All lines of the entries with "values" in them must be listed.

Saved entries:
=== Section Start ===
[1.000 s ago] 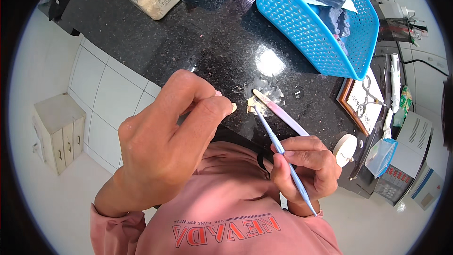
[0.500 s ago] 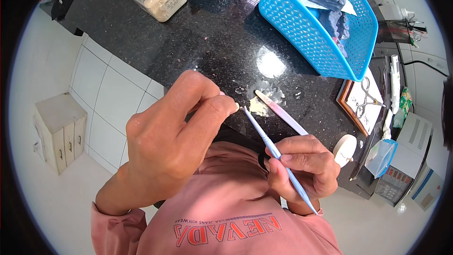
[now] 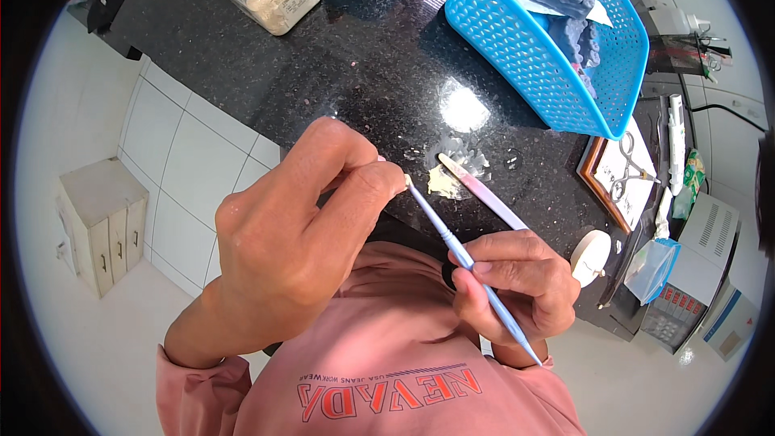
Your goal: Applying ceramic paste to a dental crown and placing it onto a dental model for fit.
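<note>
Above the near edge of the dark speckled worktop (image 3: pixel 347 56), the left hand (image 3: pixel 303 218) holds up a small cream piece (image 3: pixel 406 182), its fingers pinched tightly together so that only the end of the piece peeps out past them. The right hand (image 3: pixel 525 278) has its fingers closed pen-fashion around a slim pale blue tool (image 3: pixel 446 236), whose upper tip meets the piece, or comes so near that contact cannot be told for sure. Just beyond lies a smear of pale yellow paste (image 3: pixel 441 182), with the blade of a pink-and-lilac spatula (image 3: pixel 484 192) resting at its edge. The step in hand looks like dabbing paste onto the piece or shaping its surface; whether the tip carries any paste is too small to tell. The next move seems to call for a steady left pinch and light, short strokes of the tip, perhaps with the piece turned a little to bare what the fingers hide. Should more paste be wanted, the smear is near the tip.
</note>
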`<state>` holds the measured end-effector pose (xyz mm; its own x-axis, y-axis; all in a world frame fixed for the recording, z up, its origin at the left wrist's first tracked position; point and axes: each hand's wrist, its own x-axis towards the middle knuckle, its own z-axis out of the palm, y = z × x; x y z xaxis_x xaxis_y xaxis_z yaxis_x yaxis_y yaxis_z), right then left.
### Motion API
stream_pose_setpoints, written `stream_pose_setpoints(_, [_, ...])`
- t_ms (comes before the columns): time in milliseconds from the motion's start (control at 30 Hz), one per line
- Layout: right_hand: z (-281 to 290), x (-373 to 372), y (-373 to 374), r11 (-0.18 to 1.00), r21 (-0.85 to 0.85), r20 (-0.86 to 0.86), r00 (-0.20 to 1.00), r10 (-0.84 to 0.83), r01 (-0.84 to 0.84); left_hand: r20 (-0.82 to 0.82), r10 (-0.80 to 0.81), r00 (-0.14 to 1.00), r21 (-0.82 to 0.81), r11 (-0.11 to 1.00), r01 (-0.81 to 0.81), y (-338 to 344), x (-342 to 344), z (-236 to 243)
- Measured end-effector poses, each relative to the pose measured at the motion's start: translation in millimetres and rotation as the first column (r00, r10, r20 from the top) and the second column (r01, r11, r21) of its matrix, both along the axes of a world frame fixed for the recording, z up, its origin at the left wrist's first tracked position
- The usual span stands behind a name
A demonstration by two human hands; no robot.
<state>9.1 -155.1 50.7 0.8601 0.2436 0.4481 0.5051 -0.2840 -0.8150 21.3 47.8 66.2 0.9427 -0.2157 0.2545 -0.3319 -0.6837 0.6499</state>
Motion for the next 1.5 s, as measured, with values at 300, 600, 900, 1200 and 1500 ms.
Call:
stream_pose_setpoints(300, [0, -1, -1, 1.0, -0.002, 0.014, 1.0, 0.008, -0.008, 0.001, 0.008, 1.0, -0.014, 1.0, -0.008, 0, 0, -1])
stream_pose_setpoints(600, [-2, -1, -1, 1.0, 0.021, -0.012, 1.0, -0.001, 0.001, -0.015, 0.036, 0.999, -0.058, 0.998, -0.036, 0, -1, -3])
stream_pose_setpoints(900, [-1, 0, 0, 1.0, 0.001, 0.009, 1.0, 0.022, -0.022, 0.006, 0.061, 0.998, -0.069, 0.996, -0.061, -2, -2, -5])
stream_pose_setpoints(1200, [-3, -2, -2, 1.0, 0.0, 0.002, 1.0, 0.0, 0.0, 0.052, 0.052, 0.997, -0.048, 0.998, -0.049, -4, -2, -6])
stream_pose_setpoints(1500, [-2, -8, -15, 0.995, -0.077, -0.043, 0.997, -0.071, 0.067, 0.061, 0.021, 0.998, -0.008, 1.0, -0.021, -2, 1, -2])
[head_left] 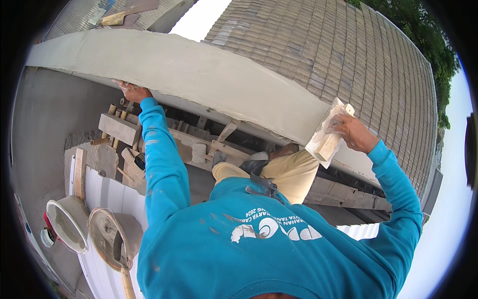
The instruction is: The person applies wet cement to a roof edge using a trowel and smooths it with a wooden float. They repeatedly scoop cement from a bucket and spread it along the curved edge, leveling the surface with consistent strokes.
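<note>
A wooden plastering float, pale and caked with plaster, is in my right hand, whose fingers wrap round its handle. It is tilted near the right end of a long, smooth grey plastered beam. At the far left, my left hand grips the lower edge of that beam, part of its fingers hidden by the edge. Both arms are stretched out in blue sleeves. Below me, two mortar buckets stand at the lower left; a wooden-handled tool leans in the nearer bucket.
Past the beam slopes a tiled roof. Planks, bamboo poles and a grey block lie under my left arm. White corrugated sheeting runs beneath the buckets. A wooden strip stands by them. My feet are on narrow boards below the beam.
</note>
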A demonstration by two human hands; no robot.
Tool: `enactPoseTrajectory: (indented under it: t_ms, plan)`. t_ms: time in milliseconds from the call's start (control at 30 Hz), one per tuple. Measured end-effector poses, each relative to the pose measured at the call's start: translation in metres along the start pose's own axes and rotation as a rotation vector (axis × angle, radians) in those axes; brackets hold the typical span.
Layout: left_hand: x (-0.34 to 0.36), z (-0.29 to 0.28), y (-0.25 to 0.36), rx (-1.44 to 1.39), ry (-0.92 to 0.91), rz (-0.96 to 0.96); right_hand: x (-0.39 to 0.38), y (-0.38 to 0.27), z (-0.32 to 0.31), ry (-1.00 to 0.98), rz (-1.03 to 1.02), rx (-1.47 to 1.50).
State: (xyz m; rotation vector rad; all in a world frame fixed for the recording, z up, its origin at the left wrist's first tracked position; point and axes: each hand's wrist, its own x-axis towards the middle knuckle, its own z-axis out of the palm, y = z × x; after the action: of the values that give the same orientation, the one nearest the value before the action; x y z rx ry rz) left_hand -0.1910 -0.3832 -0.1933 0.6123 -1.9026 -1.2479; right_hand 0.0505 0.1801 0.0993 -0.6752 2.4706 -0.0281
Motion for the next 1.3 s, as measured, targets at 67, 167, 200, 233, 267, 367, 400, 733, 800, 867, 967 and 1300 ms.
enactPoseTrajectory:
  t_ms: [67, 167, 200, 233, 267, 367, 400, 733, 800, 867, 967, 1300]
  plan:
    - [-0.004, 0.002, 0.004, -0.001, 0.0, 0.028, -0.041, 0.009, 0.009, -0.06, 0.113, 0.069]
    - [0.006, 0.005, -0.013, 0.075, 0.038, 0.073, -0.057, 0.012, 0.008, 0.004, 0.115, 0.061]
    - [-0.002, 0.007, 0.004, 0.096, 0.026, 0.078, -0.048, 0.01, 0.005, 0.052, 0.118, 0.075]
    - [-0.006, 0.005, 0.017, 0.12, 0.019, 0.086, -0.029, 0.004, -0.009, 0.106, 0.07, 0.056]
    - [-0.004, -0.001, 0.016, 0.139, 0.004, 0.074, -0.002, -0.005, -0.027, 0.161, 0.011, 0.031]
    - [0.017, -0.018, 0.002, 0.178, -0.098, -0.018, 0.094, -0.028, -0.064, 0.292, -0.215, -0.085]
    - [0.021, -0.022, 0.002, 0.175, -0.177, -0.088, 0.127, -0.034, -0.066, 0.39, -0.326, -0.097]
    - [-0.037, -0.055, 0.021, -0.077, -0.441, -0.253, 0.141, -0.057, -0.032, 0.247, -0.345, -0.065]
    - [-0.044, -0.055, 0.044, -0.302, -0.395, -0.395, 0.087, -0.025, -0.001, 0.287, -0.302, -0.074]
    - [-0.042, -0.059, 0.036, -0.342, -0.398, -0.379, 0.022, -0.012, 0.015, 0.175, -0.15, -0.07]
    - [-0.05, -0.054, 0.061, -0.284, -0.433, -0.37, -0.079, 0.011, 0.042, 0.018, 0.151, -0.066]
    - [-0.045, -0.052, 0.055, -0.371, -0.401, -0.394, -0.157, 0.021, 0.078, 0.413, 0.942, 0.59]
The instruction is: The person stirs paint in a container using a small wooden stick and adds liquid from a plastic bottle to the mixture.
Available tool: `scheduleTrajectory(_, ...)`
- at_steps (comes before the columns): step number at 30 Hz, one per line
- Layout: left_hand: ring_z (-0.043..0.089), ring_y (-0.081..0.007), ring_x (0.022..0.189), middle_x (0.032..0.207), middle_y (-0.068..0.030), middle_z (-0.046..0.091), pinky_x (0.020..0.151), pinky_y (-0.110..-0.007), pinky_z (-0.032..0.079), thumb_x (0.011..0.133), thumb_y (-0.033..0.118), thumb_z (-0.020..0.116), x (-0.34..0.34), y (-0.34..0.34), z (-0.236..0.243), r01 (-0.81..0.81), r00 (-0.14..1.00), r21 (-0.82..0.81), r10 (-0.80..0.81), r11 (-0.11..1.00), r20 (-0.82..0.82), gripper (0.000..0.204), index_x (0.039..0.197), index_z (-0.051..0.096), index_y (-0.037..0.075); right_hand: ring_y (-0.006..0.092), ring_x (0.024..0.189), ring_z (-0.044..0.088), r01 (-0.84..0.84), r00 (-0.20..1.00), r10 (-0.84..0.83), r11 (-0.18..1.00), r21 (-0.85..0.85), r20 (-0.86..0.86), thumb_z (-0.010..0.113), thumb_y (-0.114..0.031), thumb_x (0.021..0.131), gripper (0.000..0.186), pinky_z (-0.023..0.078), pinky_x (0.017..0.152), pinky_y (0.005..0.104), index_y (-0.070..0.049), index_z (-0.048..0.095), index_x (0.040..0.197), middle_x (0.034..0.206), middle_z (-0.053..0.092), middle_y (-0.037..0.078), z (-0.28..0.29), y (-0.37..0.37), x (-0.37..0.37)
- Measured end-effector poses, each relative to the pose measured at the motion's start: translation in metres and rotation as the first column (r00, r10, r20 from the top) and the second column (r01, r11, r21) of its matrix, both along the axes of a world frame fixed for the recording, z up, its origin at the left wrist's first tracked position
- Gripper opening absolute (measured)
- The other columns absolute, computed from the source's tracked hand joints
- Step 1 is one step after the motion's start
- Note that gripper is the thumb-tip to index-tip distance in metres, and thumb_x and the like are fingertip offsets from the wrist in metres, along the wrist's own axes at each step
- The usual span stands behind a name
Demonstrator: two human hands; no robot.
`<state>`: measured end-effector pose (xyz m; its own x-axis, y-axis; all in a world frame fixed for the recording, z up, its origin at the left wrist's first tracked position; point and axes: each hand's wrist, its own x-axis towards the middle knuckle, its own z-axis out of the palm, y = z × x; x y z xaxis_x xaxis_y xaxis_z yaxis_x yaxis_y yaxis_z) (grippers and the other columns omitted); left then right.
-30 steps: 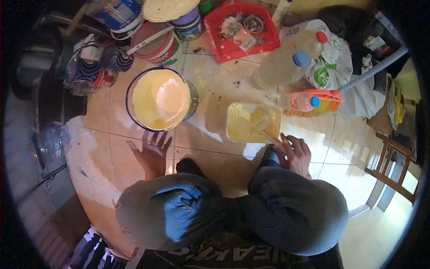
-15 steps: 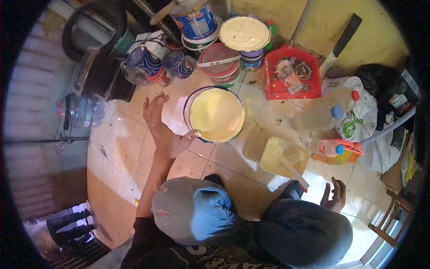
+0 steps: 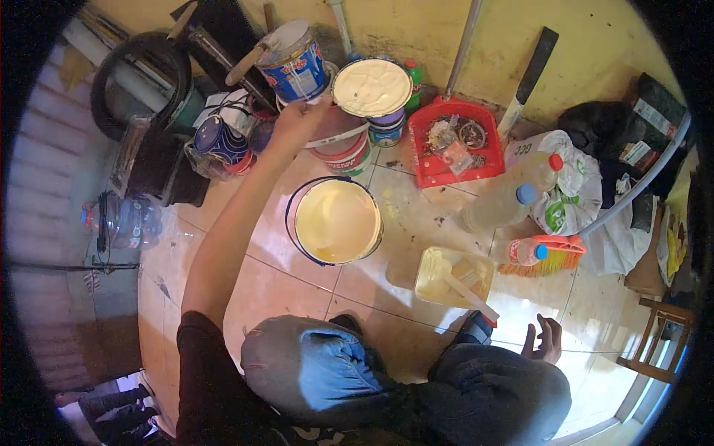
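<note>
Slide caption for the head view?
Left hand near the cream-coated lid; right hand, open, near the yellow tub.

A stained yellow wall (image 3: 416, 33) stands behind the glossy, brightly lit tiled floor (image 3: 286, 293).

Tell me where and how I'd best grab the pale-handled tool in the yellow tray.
Probably by the handle, near its free end, coming from the near right, beside the right hand: that end slants out past the tray that way.
</note>
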<state>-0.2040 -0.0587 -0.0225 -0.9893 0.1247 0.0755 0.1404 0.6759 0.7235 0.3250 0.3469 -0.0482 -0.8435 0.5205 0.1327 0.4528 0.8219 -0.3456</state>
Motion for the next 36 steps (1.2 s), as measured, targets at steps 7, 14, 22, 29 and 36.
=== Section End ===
> Solution to this exercise:
Motion for the next 1.5 s, as measured, with values at 300, 600, 900, 1200 and 1500 ms.
State: (xyz m; rotation vector rad; all in a world frame fixed for the recording, z up, its origin at the left wrist's first tracked position; point and axes: each hand's wrist, its own x-axis towards the middle knuckle, its own z-axis out of the palm, y = z × x; after the action: of the values that give the same orientation, the one nearest the value before the action; x y z rx ry rz) left_hand -0.1910 -0.3832 -0.1933 0.6123 -1.9026 -1.2479; right_hand 0.0505 0.1801 0.0993 -0.6752 2.4706 -0.0281

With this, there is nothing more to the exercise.